The Federalist Society, that cadre of conservative lawyers and judges whom the Washington Post describe as having “gone from rebel outsiders to Washington insiders,” held their national convention here in D.C. this past weekend. A veritable cornucopia of conservative heavyweights paraded through the grand ballroom of the Mayflower Hotel, each seemingly set on rousing the spirits of an audience still reeling from Election Day’s “thumpin'.”
Vice President Dick Cheney, Homeland Security Secretary Michael Chertoff, Justice Samuel Alito, Senator Arlen Specter (R-PA), Senator John McCain (R-AZ), and Solicitor General Paul Clement were just a few of the speakers during the three-day event, and countless federal judges served as panel moderators or looked on from the audience. The message of this Who’s Who of conservative luminaries was resoundingly clear: the election results changed nothing as far as judicial selection goes. Speaker after speaker rose to the podium in an attempt to reassure the society’s members that the president and Senate Republicans plan to stay the course, by nominating and pushing for confirmation of Federalist Society-mold, ultraconservative judges.
The whole affair had a twilight zone feel to it. Don’t these guys (and we do mean guys, since the gender ratio of attendants was heartily skewed in that direction) comprehend that the new reality of a Democratic Congress marks the end of the current practice of rubberstamping out-of-the-mainstream nominees?

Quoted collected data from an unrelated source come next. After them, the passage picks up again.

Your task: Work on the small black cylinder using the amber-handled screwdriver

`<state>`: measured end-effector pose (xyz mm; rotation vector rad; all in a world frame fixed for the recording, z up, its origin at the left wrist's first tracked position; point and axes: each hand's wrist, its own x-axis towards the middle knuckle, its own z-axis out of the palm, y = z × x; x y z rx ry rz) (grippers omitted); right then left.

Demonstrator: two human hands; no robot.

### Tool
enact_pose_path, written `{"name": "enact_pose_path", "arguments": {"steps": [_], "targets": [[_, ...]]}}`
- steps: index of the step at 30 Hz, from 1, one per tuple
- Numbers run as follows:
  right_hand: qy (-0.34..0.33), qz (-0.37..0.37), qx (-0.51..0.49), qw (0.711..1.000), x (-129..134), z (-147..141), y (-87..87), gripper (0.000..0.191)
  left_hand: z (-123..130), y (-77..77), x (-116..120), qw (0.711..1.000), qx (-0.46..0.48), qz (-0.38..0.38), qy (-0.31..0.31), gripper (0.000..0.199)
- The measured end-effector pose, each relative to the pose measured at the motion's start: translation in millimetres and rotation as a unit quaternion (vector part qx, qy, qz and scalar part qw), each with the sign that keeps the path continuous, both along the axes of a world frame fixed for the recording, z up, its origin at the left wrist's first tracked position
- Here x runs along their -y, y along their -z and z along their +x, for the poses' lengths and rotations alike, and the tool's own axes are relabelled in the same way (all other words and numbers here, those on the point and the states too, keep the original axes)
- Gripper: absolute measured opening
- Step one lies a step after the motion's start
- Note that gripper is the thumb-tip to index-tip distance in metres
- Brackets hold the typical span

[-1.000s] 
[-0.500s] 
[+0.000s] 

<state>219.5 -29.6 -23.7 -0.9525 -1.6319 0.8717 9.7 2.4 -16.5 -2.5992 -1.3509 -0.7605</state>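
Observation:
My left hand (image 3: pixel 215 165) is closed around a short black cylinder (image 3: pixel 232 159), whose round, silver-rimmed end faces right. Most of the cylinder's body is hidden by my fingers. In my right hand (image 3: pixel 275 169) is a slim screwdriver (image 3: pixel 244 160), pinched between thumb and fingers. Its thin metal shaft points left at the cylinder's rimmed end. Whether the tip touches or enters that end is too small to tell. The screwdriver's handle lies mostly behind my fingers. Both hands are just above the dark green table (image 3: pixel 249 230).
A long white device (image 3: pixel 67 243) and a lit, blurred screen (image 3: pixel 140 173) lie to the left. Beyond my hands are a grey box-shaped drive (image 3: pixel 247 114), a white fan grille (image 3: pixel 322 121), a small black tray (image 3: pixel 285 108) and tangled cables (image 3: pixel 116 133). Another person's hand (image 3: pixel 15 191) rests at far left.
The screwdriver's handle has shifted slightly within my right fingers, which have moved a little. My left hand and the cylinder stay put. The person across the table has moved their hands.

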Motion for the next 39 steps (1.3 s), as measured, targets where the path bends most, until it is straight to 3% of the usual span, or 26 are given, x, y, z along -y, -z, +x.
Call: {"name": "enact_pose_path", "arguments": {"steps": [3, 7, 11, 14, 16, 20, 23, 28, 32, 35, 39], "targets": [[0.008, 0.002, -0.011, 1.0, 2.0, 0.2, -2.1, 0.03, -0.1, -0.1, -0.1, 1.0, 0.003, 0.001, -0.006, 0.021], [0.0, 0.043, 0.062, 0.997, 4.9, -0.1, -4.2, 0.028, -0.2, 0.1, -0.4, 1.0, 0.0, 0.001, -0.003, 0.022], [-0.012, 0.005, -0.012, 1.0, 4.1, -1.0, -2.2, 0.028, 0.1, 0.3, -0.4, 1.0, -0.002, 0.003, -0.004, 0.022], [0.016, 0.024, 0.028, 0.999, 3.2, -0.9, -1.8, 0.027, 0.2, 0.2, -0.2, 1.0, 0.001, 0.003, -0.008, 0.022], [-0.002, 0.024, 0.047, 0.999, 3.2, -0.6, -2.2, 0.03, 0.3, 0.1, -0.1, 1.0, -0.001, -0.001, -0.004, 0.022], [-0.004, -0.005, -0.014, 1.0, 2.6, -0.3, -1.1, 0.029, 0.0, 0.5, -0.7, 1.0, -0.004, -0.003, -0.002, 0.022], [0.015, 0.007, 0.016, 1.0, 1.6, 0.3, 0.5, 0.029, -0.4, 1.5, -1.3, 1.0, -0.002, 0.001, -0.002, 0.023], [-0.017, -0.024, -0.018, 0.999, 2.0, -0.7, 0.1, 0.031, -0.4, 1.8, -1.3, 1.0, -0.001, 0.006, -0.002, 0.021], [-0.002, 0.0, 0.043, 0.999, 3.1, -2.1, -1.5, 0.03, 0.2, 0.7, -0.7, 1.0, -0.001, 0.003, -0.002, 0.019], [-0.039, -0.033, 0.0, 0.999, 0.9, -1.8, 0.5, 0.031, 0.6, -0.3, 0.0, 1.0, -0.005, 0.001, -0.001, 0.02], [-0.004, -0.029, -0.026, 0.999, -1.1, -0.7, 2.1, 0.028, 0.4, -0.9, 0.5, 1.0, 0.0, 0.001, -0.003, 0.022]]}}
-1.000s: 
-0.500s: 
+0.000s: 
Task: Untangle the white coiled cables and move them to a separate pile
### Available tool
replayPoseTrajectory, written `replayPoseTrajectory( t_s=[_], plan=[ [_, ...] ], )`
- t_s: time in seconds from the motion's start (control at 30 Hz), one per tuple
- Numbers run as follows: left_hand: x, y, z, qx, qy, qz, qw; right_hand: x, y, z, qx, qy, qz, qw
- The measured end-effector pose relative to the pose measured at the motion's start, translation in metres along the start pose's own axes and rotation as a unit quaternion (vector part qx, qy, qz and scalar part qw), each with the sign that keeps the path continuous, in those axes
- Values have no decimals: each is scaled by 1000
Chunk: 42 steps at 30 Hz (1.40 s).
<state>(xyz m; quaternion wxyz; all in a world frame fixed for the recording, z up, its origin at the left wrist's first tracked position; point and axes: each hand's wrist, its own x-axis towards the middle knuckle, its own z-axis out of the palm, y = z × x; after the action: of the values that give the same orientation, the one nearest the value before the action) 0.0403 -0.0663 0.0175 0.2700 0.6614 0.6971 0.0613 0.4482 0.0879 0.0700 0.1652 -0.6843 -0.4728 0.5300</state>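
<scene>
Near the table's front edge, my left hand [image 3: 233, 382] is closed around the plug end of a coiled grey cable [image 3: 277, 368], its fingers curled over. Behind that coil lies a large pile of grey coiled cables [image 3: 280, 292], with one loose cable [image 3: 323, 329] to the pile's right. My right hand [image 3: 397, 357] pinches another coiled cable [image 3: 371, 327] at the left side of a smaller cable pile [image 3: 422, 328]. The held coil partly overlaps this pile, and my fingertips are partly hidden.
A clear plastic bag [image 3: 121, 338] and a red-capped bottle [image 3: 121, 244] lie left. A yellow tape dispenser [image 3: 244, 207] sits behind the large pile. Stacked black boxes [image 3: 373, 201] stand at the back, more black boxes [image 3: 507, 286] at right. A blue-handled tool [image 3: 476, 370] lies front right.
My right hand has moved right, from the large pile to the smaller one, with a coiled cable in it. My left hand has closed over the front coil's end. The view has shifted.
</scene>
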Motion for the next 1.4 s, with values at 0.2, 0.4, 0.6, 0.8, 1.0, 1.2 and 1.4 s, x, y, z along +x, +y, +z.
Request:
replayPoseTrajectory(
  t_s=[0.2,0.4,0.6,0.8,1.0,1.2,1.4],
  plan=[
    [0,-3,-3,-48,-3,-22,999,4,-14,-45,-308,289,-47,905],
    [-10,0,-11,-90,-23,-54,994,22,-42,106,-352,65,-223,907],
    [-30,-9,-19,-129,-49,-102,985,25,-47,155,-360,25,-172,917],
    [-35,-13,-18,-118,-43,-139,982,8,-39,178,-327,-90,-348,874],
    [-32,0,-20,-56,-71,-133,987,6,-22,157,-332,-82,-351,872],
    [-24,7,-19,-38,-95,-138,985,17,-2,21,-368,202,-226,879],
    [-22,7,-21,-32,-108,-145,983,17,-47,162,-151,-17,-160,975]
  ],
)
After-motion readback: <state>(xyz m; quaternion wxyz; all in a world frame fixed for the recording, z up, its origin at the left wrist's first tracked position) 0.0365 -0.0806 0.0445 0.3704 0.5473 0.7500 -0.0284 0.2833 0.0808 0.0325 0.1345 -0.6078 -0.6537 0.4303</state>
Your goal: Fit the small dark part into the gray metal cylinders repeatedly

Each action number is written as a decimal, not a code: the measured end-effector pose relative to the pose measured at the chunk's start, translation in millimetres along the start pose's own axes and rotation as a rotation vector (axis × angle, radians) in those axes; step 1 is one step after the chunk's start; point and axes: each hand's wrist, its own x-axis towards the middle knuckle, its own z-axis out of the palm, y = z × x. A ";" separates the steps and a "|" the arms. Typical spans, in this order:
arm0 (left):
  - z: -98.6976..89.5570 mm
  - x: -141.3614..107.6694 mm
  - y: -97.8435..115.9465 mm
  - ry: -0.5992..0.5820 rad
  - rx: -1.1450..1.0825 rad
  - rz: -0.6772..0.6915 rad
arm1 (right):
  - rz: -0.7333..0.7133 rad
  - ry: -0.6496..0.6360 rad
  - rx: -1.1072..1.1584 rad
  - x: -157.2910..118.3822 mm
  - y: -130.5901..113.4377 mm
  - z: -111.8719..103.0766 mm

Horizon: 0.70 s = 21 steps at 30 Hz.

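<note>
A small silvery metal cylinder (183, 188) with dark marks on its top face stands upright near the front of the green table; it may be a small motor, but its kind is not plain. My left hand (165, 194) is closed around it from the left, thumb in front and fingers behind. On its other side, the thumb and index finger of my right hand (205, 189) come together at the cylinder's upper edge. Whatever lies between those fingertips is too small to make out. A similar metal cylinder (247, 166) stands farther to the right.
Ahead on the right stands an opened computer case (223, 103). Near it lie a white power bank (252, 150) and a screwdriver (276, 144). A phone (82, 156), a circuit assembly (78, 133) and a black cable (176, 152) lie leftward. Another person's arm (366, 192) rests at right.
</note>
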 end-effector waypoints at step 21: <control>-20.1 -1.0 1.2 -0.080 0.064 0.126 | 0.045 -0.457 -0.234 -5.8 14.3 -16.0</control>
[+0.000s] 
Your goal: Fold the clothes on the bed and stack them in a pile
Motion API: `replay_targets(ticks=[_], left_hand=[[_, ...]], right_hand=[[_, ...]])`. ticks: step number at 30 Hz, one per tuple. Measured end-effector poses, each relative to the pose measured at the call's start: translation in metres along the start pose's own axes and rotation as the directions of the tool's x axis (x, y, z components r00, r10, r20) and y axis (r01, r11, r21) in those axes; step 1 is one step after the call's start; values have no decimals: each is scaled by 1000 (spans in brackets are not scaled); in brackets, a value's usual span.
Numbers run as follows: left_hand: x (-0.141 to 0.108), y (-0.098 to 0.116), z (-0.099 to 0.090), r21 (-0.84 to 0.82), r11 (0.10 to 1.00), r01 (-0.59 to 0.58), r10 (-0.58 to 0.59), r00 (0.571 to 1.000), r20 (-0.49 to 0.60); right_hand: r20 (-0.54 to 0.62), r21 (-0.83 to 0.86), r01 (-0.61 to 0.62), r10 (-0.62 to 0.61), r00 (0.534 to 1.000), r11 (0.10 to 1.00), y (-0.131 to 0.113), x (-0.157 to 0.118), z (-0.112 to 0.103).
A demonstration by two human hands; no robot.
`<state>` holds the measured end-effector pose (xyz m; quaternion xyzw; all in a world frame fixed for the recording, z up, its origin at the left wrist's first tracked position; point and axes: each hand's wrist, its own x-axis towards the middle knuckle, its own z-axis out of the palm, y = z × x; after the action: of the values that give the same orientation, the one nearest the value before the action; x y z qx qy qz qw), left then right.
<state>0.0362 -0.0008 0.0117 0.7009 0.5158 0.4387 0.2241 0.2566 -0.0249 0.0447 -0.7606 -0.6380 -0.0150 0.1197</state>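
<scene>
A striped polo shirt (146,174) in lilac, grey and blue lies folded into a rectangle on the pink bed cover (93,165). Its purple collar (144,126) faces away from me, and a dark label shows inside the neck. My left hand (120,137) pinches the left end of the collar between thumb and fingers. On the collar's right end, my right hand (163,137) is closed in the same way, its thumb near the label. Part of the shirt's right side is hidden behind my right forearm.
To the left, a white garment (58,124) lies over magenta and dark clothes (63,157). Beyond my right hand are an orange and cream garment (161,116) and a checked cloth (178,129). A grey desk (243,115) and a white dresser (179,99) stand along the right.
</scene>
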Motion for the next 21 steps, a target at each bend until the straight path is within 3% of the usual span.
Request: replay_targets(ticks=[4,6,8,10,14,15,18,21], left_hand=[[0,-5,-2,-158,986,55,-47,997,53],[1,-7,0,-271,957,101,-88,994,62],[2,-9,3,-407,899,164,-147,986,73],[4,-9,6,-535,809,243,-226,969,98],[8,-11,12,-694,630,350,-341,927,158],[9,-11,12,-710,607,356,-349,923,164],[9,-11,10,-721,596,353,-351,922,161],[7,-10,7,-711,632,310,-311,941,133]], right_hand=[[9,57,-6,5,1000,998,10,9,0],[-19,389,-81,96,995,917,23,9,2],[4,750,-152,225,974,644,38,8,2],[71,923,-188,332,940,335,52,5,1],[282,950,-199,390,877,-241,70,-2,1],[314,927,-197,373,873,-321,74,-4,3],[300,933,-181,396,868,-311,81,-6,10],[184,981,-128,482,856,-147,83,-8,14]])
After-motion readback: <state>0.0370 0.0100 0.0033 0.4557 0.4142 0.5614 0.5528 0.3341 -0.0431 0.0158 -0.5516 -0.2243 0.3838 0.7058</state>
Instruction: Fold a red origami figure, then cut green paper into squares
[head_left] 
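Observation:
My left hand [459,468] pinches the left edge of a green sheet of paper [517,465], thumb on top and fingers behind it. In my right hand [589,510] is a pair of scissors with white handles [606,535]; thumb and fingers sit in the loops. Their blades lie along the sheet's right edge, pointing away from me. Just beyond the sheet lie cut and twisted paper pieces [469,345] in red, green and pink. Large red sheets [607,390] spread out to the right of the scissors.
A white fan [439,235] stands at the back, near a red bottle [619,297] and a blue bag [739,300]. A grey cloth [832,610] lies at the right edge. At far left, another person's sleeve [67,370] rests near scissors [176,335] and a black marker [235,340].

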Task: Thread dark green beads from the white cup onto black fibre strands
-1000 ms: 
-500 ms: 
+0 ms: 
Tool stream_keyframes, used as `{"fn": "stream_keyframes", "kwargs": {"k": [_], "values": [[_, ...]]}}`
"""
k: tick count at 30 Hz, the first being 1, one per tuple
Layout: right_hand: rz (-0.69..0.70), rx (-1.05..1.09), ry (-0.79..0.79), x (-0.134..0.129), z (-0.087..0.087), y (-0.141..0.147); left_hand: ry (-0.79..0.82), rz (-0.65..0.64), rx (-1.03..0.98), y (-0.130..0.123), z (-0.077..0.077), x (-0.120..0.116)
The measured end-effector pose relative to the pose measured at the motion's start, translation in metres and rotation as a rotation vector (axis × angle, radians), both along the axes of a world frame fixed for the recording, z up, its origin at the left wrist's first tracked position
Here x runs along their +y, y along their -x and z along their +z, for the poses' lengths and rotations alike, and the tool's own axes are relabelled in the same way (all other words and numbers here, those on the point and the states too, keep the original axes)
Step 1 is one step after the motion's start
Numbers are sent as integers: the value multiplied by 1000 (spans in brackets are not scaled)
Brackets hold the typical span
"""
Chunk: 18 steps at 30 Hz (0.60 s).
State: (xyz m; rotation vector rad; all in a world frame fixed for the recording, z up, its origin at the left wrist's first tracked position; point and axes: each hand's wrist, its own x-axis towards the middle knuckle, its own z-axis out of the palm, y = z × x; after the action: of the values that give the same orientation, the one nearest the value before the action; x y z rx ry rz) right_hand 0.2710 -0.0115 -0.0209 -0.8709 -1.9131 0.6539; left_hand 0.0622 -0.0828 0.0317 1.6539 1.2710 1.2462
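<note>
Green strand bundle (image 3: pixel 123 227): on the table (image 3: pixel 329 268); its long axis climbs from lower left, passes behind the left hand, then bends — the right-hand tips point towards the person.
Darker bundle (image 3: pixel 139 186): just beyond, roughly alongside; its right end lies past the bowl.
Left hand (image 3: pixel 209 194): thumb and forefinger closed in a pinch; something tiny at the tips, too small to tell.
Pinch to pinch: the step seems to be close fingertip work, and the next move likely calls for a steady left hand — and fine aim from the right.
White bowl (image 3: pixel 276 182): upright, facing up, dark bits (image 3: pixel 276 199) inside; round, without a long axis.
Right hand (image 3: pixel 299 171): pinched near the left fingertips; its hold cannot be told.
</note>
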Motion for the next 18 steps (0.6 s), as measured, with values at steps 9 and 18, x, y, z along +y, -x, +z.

Perhaps in their five stages of post-election grief, this Federalist rendezvous with “denial” is merely a stop along the way in their journey toward “acceptance” of the fact that the Senate and the American public are demanding bipartisanship in judicial selection. Like it or not, Senator Charles Schumer (D-NY) was right when he said the election results “dramatically changed everything,” when it comes to the judicial confirmation process.